**WHAT IS REQUIRED**
Transcribe the full listing below, word for word, without pictures.

**DATA EXTRACT**
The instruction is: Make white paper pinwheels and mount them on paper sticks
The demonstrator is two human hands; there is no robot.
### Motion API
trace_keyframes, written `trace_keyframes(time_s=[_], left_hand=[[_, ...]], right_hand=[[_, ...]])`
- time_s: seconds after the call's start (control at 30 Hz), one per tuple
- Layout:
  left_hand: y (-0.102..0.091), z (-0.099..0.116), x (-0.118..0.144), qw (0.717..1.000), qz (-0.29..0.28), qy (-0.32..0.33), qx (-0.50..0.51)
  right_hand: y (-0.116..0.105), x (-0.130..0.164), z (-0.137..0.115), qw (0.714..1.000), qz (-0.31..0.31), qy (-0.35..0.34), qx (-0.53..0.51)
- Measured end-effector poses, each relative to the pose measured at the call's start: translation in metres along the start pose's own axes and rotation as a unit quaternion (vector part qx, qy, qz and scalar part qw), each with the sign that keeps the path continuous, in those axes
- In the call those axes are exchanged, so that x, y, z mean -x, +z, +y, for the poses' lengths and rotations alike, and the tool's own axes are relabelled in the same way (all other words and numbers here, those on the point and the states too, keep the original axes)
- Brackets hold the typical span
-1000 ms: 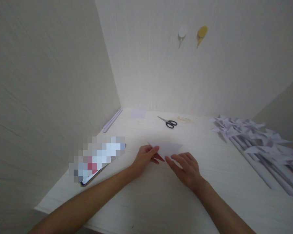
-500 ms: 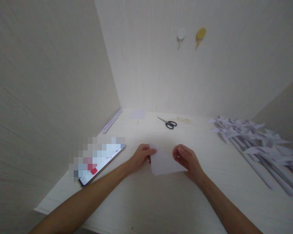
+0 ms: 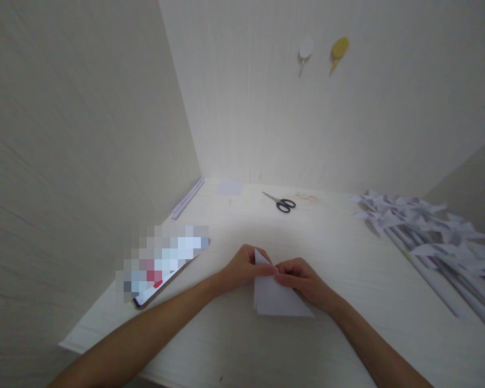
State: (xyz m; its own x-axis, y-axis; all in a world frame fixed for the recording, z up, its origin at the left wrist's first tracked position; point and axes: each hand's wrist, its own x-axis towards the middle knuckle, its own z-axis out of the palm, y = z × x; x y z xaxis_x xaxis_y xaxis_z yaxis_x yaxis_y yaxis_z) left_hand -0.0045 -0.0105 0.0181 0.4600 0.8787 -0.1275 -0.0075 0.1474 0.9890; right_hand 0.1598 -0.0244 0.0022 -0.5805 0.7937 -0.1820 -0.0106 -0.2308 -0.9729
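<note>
A white sheet of folded paper [image 3: 278, 299] is held between the fingers of both hands, above the worktop [image 3: 226, 345]. The left hand [image 3: 248, 268] pinches it, thumb laid across the front near the top and the other fingers behind; one pointed corner rises just past that thumb. The right hand [image 3: 305, 278] is closed at the sloping right edge, its thumb and forefinger meeting just beside the left thumb's tip. The broad part of the paper spreads from the fingers toward the body, its layers showing at the lower left corner.

The back of the paper and most of the left fingers behind it are hidden. The exact contact where the fingertips meet is too blurred to make out, and whether the lower edge touches the worktop cannot be told. Beyond the fingers lie scissors [image 3: 283, 205]. Left of them is a phone [image 3: 145, 295], its screen largely masked by coarse blocks. Well to the right of the fingers, paper pinwheels [image 3: 444, 251] overlap too closely to count, and the pile is cut off by the picture's edge.
</note>
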Motion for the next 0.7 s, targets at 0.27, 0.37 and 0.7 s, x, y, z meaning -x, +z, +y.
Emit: trace_keyframes(time_s=[0.27,0.37,0.7], left_hand=[[-0.011,0.0,-0.006,0.999,-0.001,-0.018,0.033],[-0.024,0.002,-0.01,0.999,0.001,-0.02,0.034],[-0.018,0.006,-0.007,0.994,0.067,0.03,0.078]], right_hand=[[0.0,0.0,-0.002,1.0,0.013,0.011,-0.014],[-0.001,0.001,-0.003,0.999,0.01,0.014,-0.028],[-0.001,0.002,-0.001,0.996,0.015,0.018,-0.085]])
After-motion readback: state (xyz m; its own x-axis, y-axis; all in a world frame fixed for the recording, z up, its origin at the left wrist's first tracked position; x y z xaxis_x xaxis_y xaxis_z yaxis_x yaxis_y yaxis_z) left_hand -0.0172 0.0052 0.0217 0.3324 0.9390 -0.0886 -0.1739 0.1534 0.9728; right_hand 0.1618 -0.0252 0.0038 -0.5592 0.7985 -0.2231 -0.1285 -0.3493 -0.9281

**EXERCISE ANSWER**
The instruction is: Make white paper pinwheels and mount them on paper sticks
The demonstrator is two human hands; there is no robot.
### Motion API
trace_keyframes, written `trace_keyframes(time_s=[_], left_hand=[[_, ...]], right_hand=[[_, ...]])`
- time_s: seconds after the call's start (control at 30 Hz), one per tuple
- Layout:
  left_hand: y (-0.102..0.091), z (-0.099..0.116), x (-0.118..0.144), qw (0.717..1.000), qz (-0.29..0.28), qy (-0.32..0.33), qx (-0.50..0.51)
  right_hand: y (-0.116..0.105), x (-0.130..0.164), z (-0.137..0.115), qw (0.714..1.000), qz (-0.31..0.31), qy (-0.35..0.34), qx (-0.53..0.51)
- Measured end-effector poses, each relative to the pose measured at the call's start: translation in metres along the start pose's own axes and rotation as a unit quaternion (vector part qx, qy, qz and scalar part qw), each with the sign that keeps the path continuous, in those axes
- In the call those axes are exchanged, so that x, y, z mean -x, +z, +y, for the poses' lengths and rotations alike, and the tool's own axes are relabelled in the same way (all other words and numbers here, those on the point and the states too, keep the original axes)
- Brackets hold the typical span
-1000 ms: 
-500 ms: 
+0 ms: 
State: (xyz m; its own x-axis, y-axis; all in a world frame fixed for the recording, z up, its origin at the left wrist's first tracked position; point and axes: each hand's wrist, its own x-axis towards the middle knuckle, its own z-axis out of the palm, y = z × x; x y z xaxis_x xaxis_y xaxis_z yaxis_x yaxis_y yaxis_z) left_hand -0.0045 -0.0105 0.0181 0.4600 0.8787 -0.1275 -0.0075 0.1474 0.9890; right_hand 0.1598 -0.0244 0.0022 -0.5805 0.7937 -0.1820 -0.0106 -0.2308 -0.9729
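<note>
A white sheet of folded paper [image 3: 278, 299] is held between the fingers of both hands, above the worktop [image 3: 226, 345]. The left hand [image 3: 248, 268] pinches it, thumb laid across the front near the top and the other fingers behind; one pointed corner rises just past that thumb. The right hand [image 3: 305, 278] is closed at the sloping right edge, its thumb and forefinger meeting just beside the left thumb's tip. The broad part of the paper spreads from the fingers toward the body, its layers showing at the lower left corner.

The back of the paper and most of the left fingers behind it are hidden. The exact contact where the fingertips meet is too blurred to make out, and whether the lower edge touches the worktop cannot be told. Beyond the fingers lie scissors [image 3: 283, 205]. Left of them is a phone [image 3: 145, 295], its screen largely masked by coarse blocks. Well to the right of the fingers, paper pinwheels [image 3: 444, 251] overlap too closely to count, and the pile is cut off by the picture's edge.
</note>
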Motion for the next 0.7 s, targets at 0.27, 0.37 and 0.7 s, x, y, z meaning -x, +z, +y.
Emit: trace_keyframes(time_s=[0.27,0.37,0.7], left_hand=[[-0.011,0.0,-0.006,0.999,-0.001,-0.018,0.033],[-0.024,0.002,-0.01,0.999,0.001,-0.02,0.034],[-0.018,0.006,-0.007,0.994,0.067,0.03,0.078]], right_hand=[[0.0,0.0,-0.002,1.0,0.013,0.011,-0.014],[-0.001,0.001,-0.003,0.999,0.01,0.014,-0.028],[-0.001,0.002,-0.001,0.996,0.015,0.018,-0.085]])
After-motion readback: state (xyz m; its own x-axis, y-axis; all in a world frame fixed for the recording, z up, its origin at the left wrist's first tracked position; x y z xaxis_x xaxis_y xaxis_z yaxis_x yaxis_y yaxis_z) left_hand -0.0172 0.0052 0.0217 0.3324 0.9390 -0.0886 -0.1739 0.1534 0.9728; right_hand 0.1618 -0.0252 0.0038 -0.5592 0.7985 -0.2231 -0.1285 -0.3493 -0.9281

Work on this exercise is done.